I don't have the simulator handy, but if that's really what's happening, then yes, something is going wrong. Your first and second example are identical as far as the language is concerned. Are you quite sure your tests are accurate? That the code you're showing us above is exactly what you're running in the simulator?

我手边没有模拟器，但如果这真的发生了，那么是的，出了点问题。就语言而言，您的第一个和第二个示例是相同的。你确定你的测试是准确的吗？您在上面向我们展示的代码正是您在模拟器中运行的代码？

Edit: OK I tried it, and it works correctly in the simulator here. My best guess for a solution to your problem is that you have:

编辑：好的，我试过了，它在模拟器中正常工作。我对解决您的问题的最佳猜测是您有：

for (r = 0;r++;)

By accident in the case you think is failing. Note the empty loop statement is moved from what you wrote above. This for loop would give you the result of 1.

偶然在你认为失败的情况下。请注意，空循环语句是从您上面写的内容中移出的。这个 for 循环会给你 1 的结果。

Edit 2: After reading some other answers here, I thought I should check out the debugger. Take a look at this screenshot! image http://img38.imageshack.us/img38/7128/xcodeh.png

编辑 2：在这里阅读了其他一些答案后，我想我应该检查一下调试器。看看这个截图！ 图片 http://img38.imageshack.us/img38/7128/xcodeh.png

If I press "step over" again, it goes back into the loop though; just a little graphical hiccup.

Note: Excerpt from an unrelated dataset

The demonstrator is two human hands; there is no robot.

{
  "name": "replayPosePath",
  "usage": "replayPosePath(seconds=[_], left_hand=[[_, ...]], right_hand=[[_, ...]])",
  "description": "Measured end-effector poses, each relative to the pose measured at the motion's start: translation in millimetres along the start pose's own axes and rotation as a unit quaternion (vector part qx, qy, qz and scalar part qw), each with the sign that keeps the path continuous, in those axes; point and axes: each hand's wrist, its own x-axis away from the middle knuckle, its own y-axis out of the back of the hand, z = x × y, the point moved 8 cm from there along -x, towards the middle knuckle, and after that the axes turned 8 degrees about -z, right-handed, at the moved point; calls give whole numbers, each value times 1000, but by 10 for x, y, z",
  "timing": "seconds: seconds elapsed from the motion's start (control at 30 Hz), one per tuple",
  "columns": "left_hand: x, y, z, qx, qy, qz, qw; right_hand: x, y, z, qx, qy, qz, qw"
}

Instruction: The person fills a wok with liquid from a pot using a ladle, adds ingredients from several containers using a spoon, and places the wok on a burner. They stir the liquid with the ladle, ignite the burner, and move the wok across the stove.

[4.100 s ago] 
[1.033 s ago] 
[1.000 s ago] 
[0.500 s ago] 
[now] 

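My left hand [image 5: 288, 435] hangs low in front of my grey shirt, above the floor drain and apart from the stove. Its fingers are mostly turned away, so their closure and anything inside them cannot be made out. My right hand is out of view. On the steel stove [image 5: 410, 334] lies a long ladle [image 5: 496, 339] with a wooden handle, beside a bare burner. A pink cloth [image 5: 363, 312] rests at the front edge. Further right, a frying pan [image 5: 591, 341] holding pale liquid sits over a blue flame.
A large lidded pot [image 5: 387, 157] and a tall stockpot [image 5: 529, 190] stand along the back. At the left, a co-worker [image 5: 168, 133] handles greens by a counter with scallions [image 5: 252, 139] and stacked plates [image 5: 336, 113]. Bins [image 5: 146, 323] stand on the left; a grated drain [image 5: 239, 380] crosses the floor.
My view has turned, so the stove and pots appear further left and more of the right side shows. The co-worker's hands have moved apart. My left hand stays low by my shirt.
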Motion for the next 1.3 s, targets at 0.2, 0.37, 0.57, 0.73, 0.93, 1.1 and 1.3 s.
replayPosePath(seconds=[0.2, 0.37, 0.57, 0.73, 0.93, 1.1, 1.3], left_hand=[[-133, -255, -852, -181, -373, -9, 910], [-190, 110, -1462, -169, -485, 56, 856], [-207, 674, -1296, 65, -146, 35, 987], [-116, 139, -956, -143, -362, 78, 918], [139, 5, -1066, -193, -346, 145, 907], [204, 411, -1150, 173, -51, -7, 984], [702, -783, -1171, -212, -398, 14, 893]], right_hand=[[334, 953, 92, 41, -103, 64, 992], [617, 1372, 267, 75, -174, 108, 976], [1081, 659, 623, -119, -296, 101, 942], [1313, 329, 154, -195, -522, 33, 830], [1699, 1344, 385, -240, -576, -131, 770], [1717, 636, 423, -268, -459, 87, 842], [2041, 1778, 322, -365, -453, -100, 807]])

如果我再次按下“step over”，它会回到循环中；只是一个小的图形打嗝。

I don't know if your question should be considered as duplicate but maybe this is the answer:

我不知道您的问题是否应该被视为重复，但也许这就是答案：

Are loops with and without parenthesis handled differently in C?

带括号和不带括号的循环在 C 中的处理方式不同吗？

The debugger executes one statementat a time.

调试器一次执行一个语句。

I was a bit mistaken in my previous answer. Of course the debugger also executes the loop 4 times. The difference is , that it lookslike he exits after one iteration. When I debug the following code:

我之前的回答有点误会。当然，调试器也会执行 4 次循环。不同的是，看起来他在一次迭代后就退出了。当我调试以下代码时：

#include <stdio.h>

int main (int argc, const char * argv[]) {
    int r;
    for (r = 0;;r++)
        if (r == 4)
            break;

    printf("%i",r);
    return 0;
}

the debugger processes the forline, then the ifline, the forline again and then highlights the printfline. So it looks like printfis going to be executed but in the next step, the debugger highlights the ifline again, then going to for, thereby increasing rand then highlighting printfagain.

调试器处理该for线路，则该if线路中，for再次行，然后凸显printf线。所以看起来printf将要执行，但在下一步中，调试器if再次突出显示该行，然后转到for，从而增加r然后printf再次突出显示。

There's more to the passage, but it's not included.